Within the listing below, how many lines contain the word "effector"? Answer with the number only.

#### Input data:
^^^^
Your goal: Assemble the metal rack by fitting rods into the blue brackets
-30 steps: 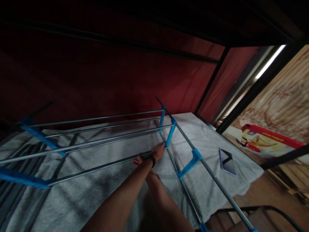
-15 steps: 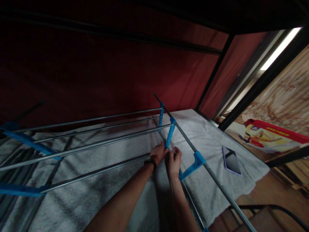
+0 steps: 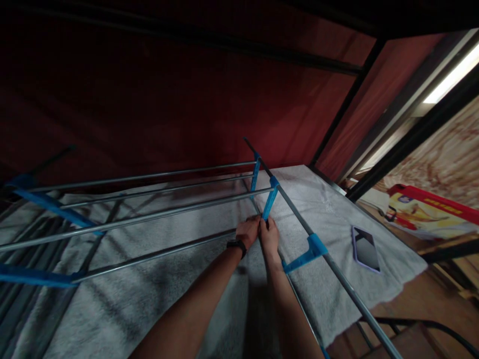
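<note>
A rack of grey metal tubes joined by blue plastic brackets lies across a white towel-like cloth. At the lower end of one blue bracket, my two hands meet. My left hand, with a black band on its wrist, is closed round the bracket's foot where a lower tube joins it. My right hand pinches the same foot from the right, thumb and fingers bent. The joint itself is mostly hidden by my fingers. Nearer me on the right side pole sits another blue bracket.
A phone in a purple case lies on the cloth to the right. Beyond it stands a red and yellow box. Dark frame bars and a red curtain close off the back. Several dark tubes lie at left.
My right hand has moved in against the bracket's foot, from slightly apart with fingers raised. My left hand stays at the joint. The view has shifted slightly.
</note>
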The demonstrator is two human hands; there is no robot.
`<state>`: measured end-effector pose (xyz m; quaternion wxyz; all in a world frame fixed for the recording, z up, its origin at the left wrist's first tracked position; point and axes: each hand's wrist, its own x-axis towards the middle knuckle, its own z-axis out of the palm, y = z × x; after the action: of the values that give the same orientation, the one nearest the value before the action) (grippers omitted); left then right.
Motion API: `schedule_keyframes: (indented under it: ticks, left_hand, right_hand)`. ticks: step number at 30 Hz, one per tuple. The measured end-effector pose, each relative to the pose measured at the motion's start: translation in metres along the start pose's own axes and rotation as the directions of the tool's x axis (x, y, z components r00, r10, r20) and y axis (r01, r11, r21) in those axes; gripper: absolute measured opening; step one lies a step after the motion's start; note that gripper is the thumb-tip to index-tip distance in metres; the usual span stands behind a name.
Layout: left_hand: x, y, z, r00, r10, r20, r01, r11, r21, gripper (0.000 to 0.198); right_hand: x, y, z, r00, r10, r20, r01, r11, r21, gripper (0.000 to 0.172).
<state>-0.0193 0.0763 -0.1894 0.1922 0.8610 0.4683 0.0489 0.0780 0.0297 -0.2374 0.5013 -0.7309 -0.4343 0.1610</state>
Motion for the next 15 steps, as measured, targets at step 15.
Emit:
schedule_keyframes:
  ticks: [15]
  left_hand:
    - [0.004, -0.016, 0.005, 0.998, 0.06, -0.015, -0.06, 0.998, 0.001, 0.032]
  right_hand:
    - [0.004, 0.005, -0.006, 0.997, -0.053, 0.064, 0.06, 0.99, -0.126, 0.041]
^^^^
#### Reply to the exercise:
2